When their immune system is suppressed, people have weaker defenses against the wide variety of bacteria, viruses, fungi, and other pathogens that are present almost everywhere. A clinical manifestation is the physical result of some type of illness or infection.

The opportunistic infections associated with HIV include any of the infections that are part of an AIDS-defining classification. For example, the opportunistic infection cytomegalovirus often causes the clinical manifestation of blindness in people with AIDS.

HIV in the Body

Scientists are always learning new information about how HIV affects the body. HIV infection seems to affect many body systems. It is well known that HIV infection causes a gradual, pronounced decline in the immune system’s functioning. People with HIV are at risk for a wide variety of illnesses, both common and exotic.

HIV affects the:

  • Kind and number of blood cells
  • Amount of fat and muscle distribution in the body
  • Structure and functioning of the brain
  • Normal functioning of the immune system
  • Body’s basic metabolism

HIV infection can cause many painful or uncomfortable conditions, including:

  • Confusion or dementia
  • Diarrhea
  • Fatigue
  • Fever
  • Nausea or vomiting
  • Painful joints, muscles, or nerve pain
  • Difficulty with breathing
  • Urinary or fecal incontinence
  • Vision or hearing loss
  • Thrush (yeast infections in the mouth)
  • Chronic pneumonias, sinusitis, or bronchitis
  • Loss of muscle tissue and body weight

HIV in Children

Children show significant differences in their HIV disease progression and their virologic and immunologic responses, when compared to adults. Without drug treatment, children may have developmental delay, P. carinii pneumonia, failure to thrive, recurrent bacterial infections, and other conditions related to HIV. The antiretroviral treatments that are available for HIV infection may not be available in pediatric formulations. The medications may have different side effects in children than they do in adults.

It is vital that women know their HIV status before and during pregnancy. Antiretroviral treatment significantly reduces the chance that their child will become infected with HIV. Prior to the development of antiretroviral therapies, most HIV-infected children were very sick by 7 years of age. In 1994 scientists discovered that a short treatment course of the medication AZT for pregnant women dramatically reduced the number, and rate, of children who became infected perinatally. Cesarean sections for delivery may be warranted in certain cases to reduce HIV transmission. As a result, perinatal HIV infections have substantially declined in the developed world.

Early diagnosis of HIV infection in newborns is now possible.
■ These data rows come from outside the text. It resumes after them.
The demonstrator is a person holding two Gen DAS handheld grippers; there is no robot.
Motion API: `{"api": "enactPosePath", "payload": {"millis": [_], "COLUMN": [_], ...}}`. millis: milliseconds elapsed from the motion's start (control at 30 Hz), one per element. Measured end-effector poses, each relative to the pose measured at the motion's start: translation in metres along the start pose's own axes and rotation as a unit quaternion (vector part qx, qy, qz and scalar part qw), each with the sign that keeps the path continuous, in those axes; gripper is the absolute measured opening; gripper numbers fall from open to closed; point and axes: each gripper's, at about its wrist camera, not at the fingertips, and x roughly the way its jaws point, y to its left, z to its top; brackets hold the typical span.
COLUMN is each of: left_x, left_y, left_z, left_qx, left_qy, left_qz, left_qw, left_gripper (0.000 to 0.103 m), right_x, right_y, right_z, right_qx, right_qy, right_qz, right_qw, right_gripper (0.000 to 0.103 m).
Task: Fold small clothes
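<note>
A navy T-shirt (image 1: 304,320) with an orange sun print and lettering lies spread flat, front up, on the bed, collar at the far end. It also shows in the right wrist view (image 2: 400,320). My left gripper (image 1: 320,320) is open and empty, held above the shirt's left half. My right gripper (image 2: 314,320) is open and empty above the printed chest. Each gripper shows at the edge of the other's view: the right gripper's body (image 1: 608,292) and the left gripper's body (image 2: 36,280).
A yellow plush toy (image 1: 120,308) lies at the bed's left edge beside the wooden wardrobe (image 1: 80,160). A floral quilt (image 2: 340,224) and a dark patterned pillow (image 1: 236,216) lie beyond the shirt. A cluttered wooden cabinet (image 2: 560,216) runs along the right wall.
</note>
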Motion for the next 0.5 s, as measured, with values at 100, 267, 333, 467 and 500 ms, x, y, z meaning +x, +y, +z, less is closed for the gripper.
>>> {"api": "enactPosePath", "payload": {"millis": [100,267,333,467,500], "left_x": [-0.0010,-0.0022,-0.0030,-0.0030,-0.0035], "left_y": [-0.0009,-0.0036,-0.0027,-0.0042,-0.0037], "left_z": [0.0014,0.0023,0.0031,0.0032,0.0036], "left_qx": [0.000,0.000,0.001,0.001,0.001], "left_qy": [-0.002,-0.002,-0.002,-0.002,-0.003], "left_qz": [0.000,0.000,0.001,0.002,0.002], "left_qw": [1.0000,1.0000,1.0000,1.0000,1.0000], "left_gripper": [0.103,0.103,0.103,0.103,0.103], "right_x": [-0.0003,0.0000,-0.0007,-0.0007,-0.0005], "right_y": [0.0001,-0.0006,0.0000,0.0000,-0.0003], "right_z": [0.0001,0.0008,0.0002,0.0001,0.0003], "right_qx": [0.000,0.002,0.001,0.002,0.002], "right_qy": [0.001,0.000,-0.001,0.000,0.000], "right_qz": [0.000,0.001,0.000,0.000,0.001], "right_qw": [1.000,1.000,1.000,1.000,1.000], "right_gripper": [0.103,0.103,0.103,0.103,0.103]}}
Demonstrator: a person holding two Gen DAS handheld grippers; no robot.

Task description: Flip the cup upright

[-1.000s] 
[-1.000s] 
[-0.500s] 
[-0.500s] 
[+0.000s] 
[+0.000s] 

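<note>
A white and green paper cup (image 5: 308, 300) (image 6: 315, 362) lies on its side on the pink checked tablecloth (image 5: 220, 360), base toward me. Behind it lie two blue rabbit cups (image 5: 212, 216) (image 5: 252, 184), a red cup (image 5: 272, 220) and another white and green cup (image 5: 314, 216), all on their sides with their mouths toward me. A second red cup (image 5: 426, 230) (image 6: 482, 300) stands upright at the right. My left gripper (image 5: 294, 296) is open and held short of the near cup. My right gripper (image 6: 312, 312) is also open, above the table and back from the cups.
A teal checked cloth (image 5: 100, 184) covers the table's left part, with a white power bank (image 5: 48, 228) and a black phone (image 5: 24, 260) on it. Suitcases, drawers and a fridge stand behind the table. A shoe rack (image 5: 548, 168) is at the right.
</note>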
Antiretroviral therapy for infants is now the standard of care, and should be started as soon as the child is determined by testing to be HIV-infected. Apparently uninfected children born to HIV-positive mothers are currently treated with antiretroviral medicines for 6 weeks to reduce any possibility of HIV transmission.

HIV in Women

Certain strains of HIV may infect women more easily. The strain of HIV present in Thailand seems to transmit more easily to women through sexual intercourse. Scientists believe that women and receptive partners are more easily infected with HIV than insertive partners. Receptive partners are at greater risk for transmission of any sexually transmitted disease, including HIV.

Women infected with HIV are at increased risk for a number of gynecologic problems, including pelvic inflammatory disease (PID), abscesses of the fallopian tubes and ovaries, and recurrent yeast infections.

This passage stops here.